- [REQUIRED ACTION]: Your answer must be an exact copy of the data below, minus any pictures.

- [EXERCISE DATA]:
★ ★ ★ ★
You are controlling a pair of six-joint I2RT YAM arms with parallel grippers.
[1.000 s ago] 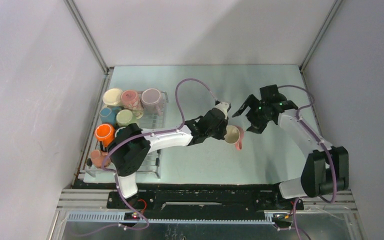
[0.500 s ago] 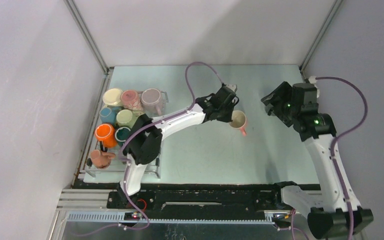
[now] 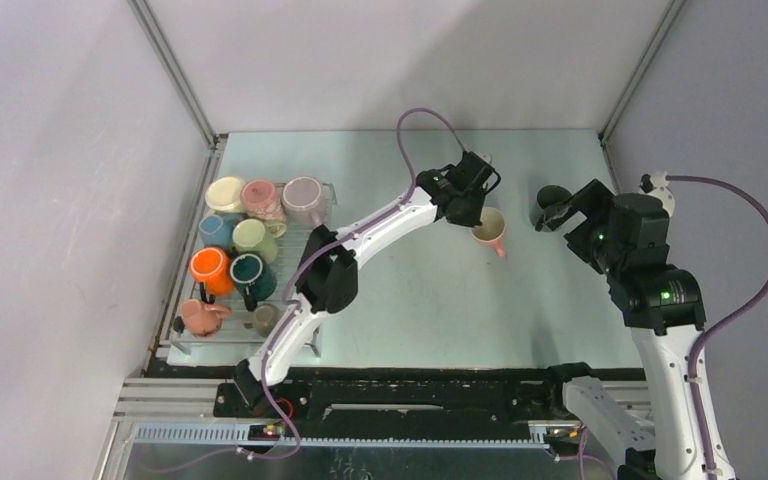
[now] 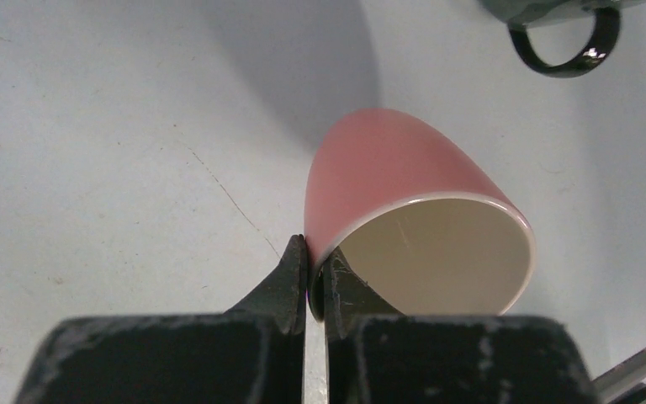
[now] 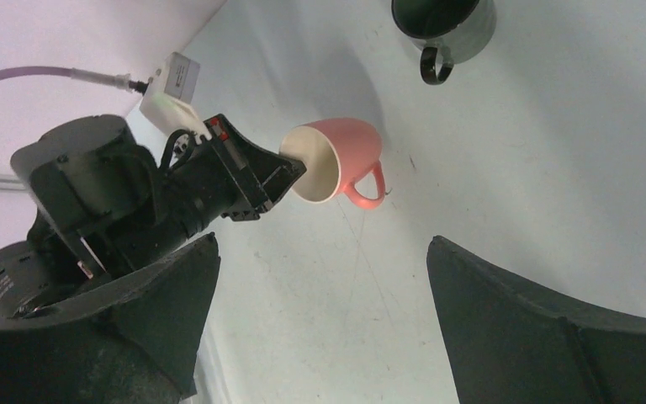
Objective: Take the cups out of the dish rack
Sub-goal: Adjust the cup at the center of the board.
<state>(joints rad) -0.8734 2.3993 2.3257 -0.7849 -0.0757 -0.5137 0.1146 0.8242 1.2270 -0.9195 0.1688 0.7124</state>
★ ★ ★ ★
- [SOLUTION TO THIS PROBLEM]:
You are controlling a pair of six-joint I2RT YAM arms with parallel grippers.
[1.000 s ago] 
[0.500 s ago] 
[now] 
[now] 
[now] 
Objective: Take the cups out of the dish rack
Sub-goal: Adjust the cup at the center of the board.
<state>(joints rad) -0.8734 2.3993 2.3257 -0.7849 -0.0757 -0.5137 0.1146 0.8242 1.2270 -0.9195 0.1688 0.7124</state>

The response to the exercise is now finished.